PROBLEM |
Every line of the records that holds the word "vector" should be copied.

#### DATA ####

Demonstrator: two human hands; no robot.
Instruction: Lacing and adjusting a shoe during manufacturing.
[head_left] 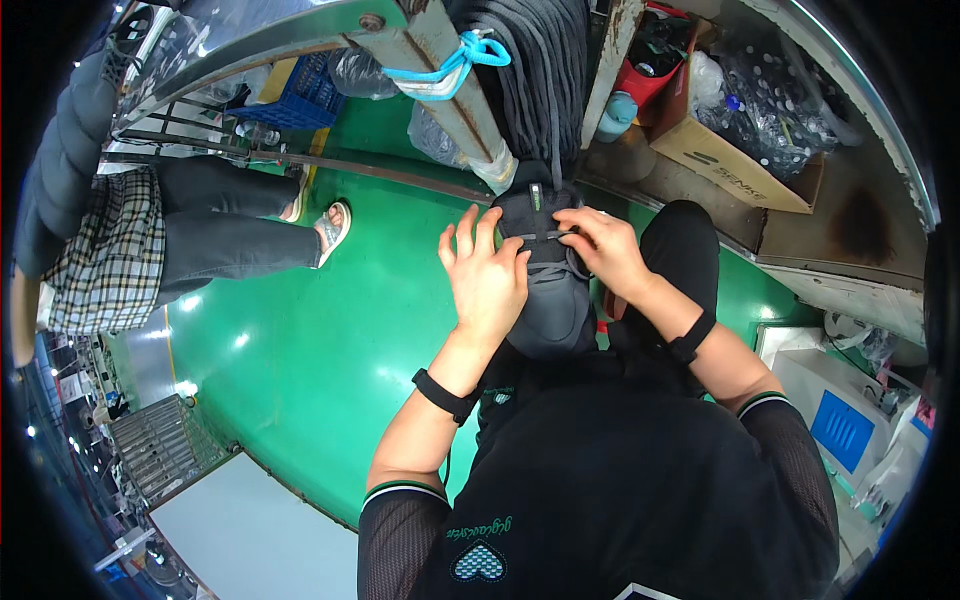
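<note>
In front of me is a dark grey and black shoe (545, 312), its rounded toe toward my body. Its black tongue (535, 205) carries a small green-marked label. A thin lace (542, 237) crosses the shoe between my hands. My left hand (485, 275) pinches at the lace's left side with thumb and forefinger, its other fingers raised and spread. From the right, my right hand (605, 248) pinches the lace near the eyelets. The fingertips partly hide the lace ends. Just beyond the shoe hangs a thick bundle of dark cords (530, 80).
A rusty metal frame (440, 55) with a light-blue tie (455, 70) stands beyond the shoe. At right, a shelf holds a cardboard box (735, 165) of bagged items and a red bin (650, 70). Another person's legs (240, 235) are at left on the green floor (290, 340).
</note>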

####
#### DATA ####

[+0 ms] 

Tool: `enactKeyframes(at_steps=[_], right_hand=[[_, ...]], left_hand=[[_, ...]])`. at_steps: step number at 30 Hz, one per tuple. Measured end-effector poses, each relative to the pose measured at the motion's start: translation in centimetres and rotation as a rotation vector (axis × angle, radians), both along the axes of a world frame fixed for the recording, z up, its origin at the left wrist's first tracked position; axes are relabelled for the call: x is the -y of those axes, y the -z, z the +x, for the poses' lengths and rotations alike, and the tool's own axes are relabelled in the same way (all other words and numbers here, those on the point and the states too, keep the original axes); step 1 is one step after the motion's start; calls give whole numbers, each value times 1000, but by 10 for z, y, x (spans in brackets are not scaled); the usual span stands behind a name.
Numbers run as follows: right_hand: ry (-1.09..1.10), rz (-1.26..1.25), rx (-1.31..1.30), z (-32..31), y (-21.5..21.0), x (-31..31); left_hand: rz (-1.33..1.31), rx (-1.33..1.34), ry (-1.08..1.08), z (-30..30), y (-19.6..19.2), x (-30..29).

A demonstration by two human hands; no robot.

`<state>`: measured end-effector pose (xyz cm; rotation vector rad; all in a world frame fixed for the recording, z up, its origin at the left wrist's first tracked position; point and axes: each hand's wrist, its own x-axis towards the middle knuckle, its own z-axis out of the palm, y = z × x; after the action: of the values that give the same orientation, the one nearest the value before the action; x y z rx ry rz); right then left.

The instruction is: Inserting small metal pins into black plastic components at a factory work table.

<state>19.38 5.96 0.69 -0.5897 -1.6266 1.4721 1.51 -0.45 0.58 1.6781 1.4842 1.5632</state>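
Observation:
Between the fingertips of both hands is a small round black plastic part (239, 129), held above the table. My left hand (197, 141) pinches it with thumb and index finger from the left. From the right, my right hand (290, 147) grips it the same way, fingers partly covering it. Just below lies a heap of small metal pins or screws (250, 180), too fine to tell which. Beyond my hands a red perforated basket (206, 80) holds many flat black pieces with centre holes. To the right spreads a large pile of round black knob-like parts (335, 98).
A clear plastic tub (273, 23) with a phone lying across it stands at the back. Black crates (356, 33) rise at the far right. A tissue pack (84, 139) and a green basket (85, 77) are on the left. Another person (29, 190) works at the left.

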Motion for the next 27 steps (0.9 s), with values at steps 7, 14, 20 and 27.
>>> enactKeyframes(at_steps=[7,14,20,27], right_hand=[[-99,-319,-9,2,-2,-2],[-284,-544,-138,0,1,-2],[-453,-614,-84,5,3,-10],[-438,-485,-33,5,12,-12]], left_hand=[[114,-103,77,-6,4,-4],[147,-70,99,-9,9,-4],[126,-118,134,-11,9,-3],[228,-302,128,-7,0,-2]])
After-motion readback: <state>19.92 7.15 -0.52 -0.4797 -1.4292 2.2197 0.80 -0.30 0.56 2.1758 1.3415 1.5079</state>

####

EXERCISE OUTPUT |
Tool: `enactKeyframes(at_steps=[_], right_hand=[[_, ...]], left_hand=[[_, ...]])`. at_steps: step number at 30 Hz, one per tuple. Measured end-effector poses, each relative to the pose measured at the motion's start: translation in centimetres and rotation as a rotation vector (axis × angle, radians), both along the axes of a world frame fixed for the recording, z up, its origin at the left wrist's first tracked position; axes are relabelled for the call: x is the -y of those axes, y the -z, z the +x, for the poses' lengths and rotations alike, and the tool's own axes are relabelled in the same way (all other words and numbers here, those on the point and the states too, keep the original axes); step 1 is one step after the motion's start; calls give whole numbers, each value times 1000, but by 10 for z, y, x (spans in brackets are not scaled); the usual span stands behind a name.
`<state>`: measured end-effector pose (xyz cm; rotation vector rad; all in a world frame fixed for the recording, z up, its origin at the left wrist's first tracked position; point and axes: each hand's wrist, its own x-axis towards the middle knuckle, its own z-axis out of the palm, y = z × x; after the action: of the values that give the same orientation, the one nearest the value before the action; x y z rx ry rz); right then left.

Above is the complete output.